This amazing convergence was concocted largely by Alex, a self-deprecating git from Norfolk, with help from Inge, a charming photographer from Rotterdam. The idea began as an off-handed suggestion on Twitter, growing like a baby as people signed up on the Eventbrite page. This was happening before my eyes, unfolding in tweets, with perfect timing for my attendance.
I work in civil service and I pick my vacation for the coming year every December. As luck would have it, everything - the grand scheme, the wife's support, the necessary days off - aligned like celestial orbs, portending a good trip and new friends. It felt like unstoppable destiny.
We met in Amsterdam, and, well, we had a blast. Everything was amazing - the city, the weather, the people, the food, the drink, everything! I remember it vividly, and I'd love to write more about it, but this is a love story that takes place elsewhere.
|Amsterdamp, my official entry WPPD14, P6*6, f/167, Ilford FP4, 02:00|
I had brought some film with me to Europe that I had never shot as pinhole before: Ilford black and white, and some Fuji Velvia 50 slide film.

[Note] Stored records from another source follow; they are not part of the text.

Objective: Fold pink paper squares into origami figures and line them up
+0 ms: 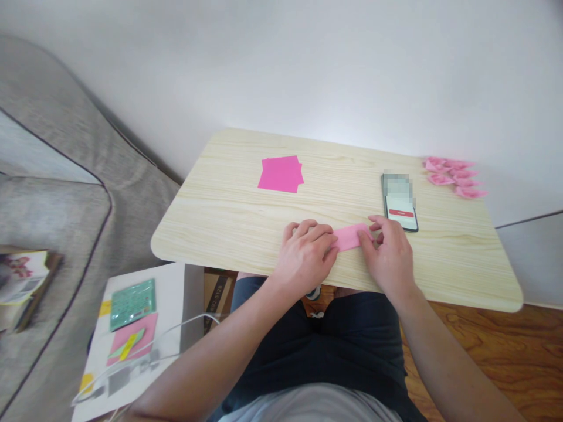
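Note:
A folded strip of light pink paper [349, 237] lies on the wooden table [211, 217] near its front edge, between my hands. My left hand [308, 249] rests over the strip's left end, fingers bent and pressing on it. At the other end, my right hand [387, 249] pinches the paper between thumb and fingers. Part of the strip is hidden beneath the left fingers. Just beyond my right hand lies a phone [401, 213] with its screen lit.
Bright pink paper sheets [281, 174] overlap at the back left of the table. Several folded pink paper pieces [455, 176] sit at the back right, by the wall. On a white box [169, 299] at lower left are a green packet [132, 303] and white cables.

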`<state>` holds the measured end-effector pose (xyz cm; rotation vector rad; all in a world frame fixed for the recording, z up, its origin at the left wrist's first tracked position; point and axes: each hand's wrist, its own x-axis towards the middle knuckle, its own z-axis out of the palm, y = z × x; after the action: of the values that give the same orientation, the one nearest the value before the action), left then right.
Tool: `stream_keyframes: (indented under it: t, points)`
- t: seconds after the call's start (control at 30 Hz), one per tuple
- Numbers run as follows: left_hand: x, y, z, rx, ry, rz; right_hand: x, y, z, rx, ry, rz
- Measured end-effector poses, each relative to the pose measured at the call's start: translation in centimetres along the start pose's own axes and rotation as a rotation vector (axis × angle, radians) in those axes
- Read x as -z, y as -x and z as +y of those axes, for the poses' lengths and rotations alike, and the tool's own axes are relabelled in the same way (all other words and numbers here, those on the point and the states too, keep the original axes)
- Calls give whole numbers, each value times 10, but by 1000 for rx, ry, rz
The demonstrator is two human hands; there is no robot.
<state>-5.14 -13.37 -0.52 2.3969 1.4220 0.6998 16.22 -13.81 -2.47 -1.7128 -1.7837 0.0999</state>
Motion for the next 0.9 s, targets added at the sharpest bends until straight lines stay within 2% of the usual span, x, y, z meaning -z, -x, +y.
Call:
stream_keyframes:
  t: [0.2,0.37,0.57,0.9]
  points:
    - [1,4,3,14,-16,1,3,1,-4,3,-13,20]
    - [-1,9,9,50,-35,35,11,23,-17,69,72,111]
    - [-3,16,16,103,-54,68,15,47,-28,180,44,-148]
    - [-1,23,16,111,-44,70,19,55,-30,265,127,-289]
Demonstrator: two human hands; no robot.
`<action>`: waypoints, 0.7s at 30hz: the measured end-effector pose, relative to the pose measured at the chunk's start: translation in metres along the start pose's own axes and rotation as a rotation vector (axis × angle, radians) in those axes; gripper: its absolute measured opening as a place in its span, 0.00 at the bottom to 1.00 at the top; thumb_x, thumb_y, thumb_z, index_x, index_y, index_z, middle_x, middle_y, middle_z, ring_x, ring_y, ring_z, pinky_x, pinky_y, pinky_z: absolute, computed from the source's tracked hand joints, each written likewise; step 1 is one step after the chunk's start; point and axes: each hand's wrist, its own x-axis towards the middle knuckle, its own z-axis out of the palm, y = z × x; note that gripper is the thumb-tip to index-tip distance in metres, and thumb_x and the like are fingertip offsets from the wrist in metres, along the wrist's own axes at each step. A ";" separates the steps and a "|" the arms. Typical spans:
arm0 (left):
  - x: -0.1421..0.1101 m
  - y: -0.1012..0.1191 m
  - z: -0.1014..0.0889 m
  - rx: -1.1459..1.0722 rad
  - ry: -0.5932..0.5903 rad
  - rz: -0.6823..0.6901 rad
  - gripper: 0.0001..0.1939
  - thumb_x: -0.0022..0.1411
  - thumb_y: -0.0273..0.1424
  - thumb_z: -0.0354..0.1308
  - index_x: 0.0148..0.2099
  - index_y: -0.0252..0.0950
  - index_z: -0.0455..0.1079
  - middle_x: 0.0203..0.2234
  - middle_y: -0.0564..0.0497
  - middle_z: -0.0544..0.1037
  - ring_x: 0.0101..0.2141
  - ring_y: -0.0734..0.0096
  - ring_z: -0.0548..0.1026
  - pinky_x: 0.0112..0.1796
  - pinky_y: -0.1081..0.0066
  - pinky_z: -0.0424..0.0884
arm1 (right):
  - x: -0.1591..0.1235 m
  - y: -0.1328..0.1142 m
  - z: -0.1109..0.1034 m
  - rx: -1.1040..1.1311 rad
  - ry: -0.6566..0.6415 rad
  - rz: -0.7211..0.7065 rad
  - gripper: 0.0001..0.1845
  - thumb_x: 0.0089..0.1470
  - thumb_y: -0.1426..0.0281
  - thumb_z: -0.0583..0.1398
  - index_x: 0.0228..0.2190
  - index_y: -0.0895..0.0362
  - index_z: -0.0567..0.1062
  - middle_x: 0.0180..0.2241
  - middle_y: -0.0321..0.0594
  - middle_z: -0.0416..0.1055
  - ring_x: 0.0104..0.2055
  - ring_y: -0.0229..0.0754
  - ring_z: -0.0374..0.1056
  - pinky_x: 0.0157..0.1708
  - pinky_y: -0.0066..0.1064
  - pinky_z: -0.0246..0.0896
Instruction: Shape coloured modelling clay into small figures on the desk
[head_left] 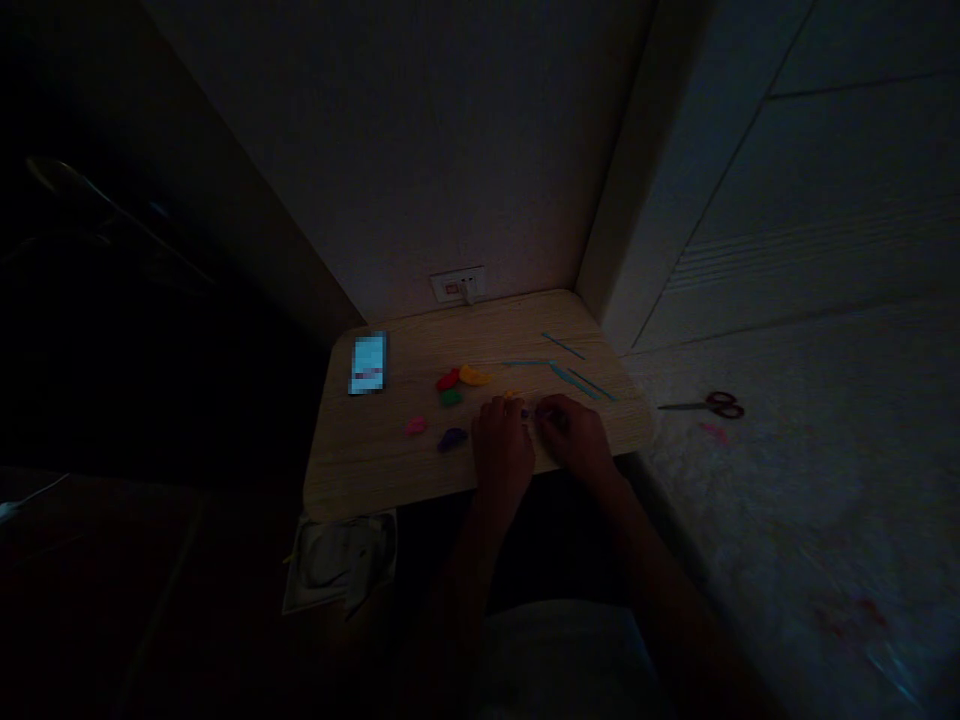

The reciprocity failure corrections for different film stocks vary widely, and I rely on the collective intelligence of the Internet for that data, in lieu of testing myself. So, shooting a new film on Pinhole Day was a bit of a gamble. In England I leaned on my old friends Acros and Ektar.
In Iceland, we rented a "three-door Jeep", a tiny Suzuki hardtop SUV, and drove a route called the "Golden Circle". We drove through the Þingvellir national park, the geothermally active valley of Haukadalur, which contains the geysers Geysir and Strokkur, and to the Gullfoss waterfall (meaning "golden falls"). I decided to try the Velvia 50.
|Gullfoss, P6*6, f/167, Velvia 50 (RVP50), 00:03|
I set up my Gorillapod and metered the scene. Even with the exposure stopped down by the filter, the shutter would only be open for a few seconds. Putting a filter in front of your pinhole requires absolute cleanliness unless you want dust to be visible in your infinite depth of field. It also prevented me from using the finger-in-front-of-the-pinhole trick to avoid disturbing the camera during shutter movement.
When I got back to the Suzuki, I had no idea if my exposure had worked. We drove off through a landscape that looked like Hawaii, eastern Washington state, and Alaska, sometimes all at once.
Back in Reykjavik, I continued to shoot the Velvia50, liking the slightly longer exposures in bright light.
|We walked to the highest point in town, upon which stands the Hallgrímskirkja. A towering concrete church, it took 41 years to build and is designed to look like columnar basalt formations. An elevator takes you to the top of the church, for sweeping views of Reykjavik and the mountains beyond.|
I visited the Sun Voyager, a harbor-side sculpture evoking a Viking longboat bent on explorations and discovery.
|Reykjavik is home to a world-famous hot dog stand. Dating back to 1937, Bæjarins Beztu Pylsur has repeatedly been ranked the best place to get a hot dog in Europe and the world. The customers queuing for a wiener eyed me suspiciously as I twined my Gorillapod through a chain link fence and aimed my camera. In the fading light, I "acted natural" and pretended to talk on my phone during the lengthening exposure.|
|HARPA is a multi-purpose concert and cultural hall on the Reykjavik waterfront. A glowing glass and steel structure, it houses both the symphony and the opera.|
|Reflecting pools in front of the hall were mirror calm as the evening enfolded me.|
I returned to the apartment, disoriented and excited. I couldn't believe that it was almost midnight and I had been making pinhole photographs so late.
The next morning, on our way to the airport, we scheduled a detour to the Blue Lagoon, a hydrothermal spa, conveniently situated to extract one last payment from tourists who would sip ten-dollar beers in the silica-rich water. The landscape is otherworldly, and the pool is ringed by volcanic rock that would cut your feet to ribbons if you chose to escape overland. Those same rocks hide the geothermal plant that supplies the hot water to the spa, but beneath the low clouds it was truly surreal. Again, I reminded myself that this might be a once-in-a-lifetime experience and I set up my camera before catching the bus to the airport.